And so it was not entirely surprising to white or black Southerners when news came that Strom Thurmond–segregationist, Dixiecrat, race-baiter–had a daughter by his family’s African-American maid, a daughter with whom he maintained cordial ties until his death this year. Essie Mae Washington-Williams met her father when she was 16; he gave her money, visited with her, wrote her cards and encouraged her to attend college. They rarely discussed politics, Williams recalled, but in one conversation with his daughter, Thurmond attributed his segregationist creed to habit and inertia: “Well, that’s the way things have always been,” he told her. (Thurmond’s family acknowledged Williams’s “claim to her heritage.”)

In the age of slavery and then Jim Crow, many Southerners lived by a code that drew a distinction between what white folks said about blacks as a race and what they thought about (and did with, obviously) the blacks they knew well. Thomas Jefferson most likely fathered children by a slave, and until very recently, black men could be imprisoned and lynched for having relations with white women while white men thought nothing of having black mistresses. The hypocrisy was repugnant, yes, and condescending, and wrong, but there it was, for a long, long, long time–even, we now know, in Thurmond’s case, into 2003.

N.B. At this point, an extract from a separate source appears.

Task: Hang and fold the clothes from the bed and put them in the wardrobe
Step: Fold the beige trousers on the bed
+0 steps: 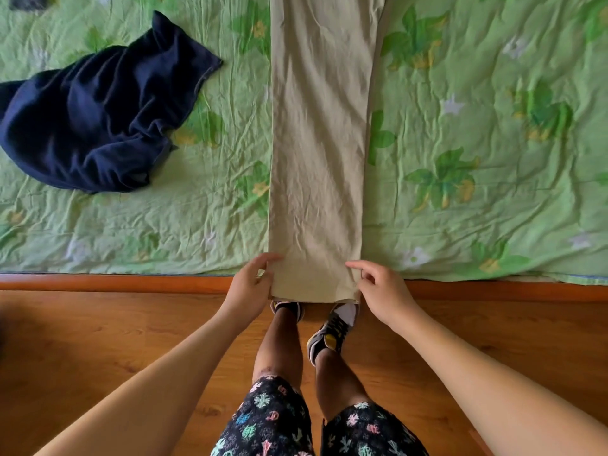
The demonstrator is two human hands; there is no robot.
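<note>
My grip, left hand [251, 279] and right hand [378, 287], is clamped on the hem corners of the trousers [320, 143], which lie flat on the bed [477, 225] ahead of it; lifting both corners evenly should keep the fold straight.

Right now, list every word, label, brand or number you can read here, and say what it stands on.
No text can be read anywhere in this view.
beige trousers: plain cloth, no label showing.
navy garment: no tag or print visible.
green bedspread: leaf and flower print only.
shorts: coloured motifs, no legible letters.
sneakers: no brand mark legible.
</note>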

It is hard to remember some-times what a young country we are. This year saw the death not only of Thurmond but of Lester Maddox, a man who became governor of Georgia while wielding a pickax handle and swearing that blacks would be kept down. The same week Maynard Jackson, the first black mayor of Atlanta and an avatar of the New South, also died; their lives symbolized the worst and the best of the South’s, and America’s, tangled racial history. “Thousands and thousands of black people born in the South during that time could tell my story,” Williams said of her father. She’s right, and it is a story of ambiguity and affection–a story that is at once Southern and inescapably American.